DIA has been looking at passengers naked since 2008
The debate over whether TSA's full-body scanners are porn-y or not has been ignited again by reports that one of the fancy machines would have detected an explosive packet carried aboard a Detroit flight on Christmas day. Security folks say the machines are awesome. Privacy folks say they're intrusive.
Security measure? Or TSA porn?
Take this quote, from a letter sent to Homeland Security Secretary Janet Napolitano by twenty-four privacy organizations, including the ACLU, courtesy of a New York Times story about the debate over the scanners: "Your agency will be capturing the naked photographs of millions of American air travelers suspected of no wrongdoing."
At the Denver International Airport, it already is.
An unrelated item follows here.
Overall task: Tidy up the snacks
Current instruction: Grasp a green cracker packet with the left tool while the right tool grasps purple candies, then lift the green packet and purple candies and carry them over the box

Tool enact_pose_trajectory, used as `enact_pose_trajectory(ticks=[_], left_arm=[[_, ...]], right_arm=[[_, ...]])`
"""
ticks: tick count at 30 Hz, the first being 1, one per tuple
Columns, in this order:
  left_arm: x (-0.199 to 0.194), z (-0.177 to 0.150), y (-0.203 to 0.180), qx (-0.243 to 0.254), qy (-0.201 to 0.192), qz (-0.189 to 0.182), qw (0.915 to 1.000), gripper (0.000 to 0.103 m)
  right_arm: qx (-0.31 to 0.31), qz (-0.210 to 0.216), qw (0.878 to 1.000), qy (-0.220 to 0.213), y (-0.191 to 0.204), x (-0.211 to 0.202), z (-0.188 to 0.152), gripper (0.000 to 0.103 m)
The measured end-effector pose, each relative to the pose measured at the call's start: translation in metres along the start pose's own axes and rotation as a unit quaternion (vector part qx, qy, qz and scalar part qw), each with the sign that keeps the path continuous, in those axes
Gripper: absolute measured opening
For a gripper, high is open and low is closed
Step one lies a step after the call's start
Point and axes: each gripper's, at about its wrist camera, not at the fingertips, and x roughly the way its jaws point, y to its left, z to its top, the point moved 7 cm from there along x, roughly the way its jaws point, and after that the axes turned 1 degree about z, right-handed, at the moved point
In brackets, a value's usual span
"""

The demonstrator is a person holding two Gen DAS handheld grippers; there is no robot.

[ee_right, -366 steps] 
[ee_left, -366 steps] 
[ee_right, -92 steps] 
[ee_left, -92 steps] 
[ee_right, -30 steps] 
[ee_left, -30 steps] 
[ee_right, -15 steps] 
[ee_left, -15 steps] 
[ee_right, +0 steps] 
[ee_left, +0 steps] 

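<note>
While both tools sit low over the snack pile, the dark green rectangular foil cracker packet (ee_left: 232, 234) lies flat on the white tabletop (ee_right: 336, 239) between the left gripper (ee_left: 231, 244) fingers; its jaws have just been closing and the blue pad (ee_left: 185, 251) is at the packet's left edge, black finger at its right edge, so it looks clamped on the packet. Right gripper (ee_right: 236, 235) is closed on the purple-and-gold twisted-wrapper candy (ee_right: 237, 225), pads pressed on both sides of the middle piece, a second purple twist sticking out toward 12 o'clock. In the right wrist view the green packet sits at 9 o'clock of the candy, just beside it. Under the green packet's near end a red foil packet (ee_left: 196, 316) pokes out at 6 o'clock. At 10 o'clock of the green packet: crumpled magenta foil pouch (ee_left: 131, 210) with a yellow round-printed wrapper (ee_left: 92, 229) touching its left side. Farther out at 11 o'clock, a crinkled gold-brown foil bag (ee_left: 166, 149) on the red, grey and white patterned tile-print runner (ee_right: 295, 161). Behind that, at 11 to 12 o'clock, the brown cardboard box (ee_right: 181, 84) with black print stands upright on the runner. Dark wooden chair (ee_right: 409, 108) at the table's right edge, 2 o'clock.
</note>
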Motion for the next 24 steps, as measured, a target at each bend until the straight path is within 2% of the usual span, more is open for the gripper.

DIA has had one of these fancy doohickeys, which produces a fuzzy-ish anatomically-correct photo of the passenger standing inside it in order to detect weapons or other no-no items concealed under their clothes without having to actually touch them, since May 2008. That's right. TSA employees at DIA have been looking at your naked ass for a year and a half.
And according to regional TSA spokeswoman Carrie Harmon, at DIA, the machine is not a BFD. (That stands for "big fuckin' deal," for anyone who's not a tween.) Not all passengers pass through it; just those who are selected for extra screening. And passengers are given a choice: stand in the nakie-machine or be patted down by a TSA officer. According to Harmon, 98 percent of travelers choose the machine.
When asked about the controversy, Harmon is quick to point out the many security measures associated with the machine. First, she says, the officer viewing the scans is in a separate room and never sees the person in the scanner. So if he or she ran into you at, say, an airport bar later, they couldn't think to themselves, "I know what that chick looks like naked." Also, Harmon says the images can't be stored or transmitted, and the machine blurs people's faces.
Still, it's got to be one of the hottest jobs at the airport. And the fact that Denver doesn't mind being peeping-tom-ed by airport security officers? Even hotter.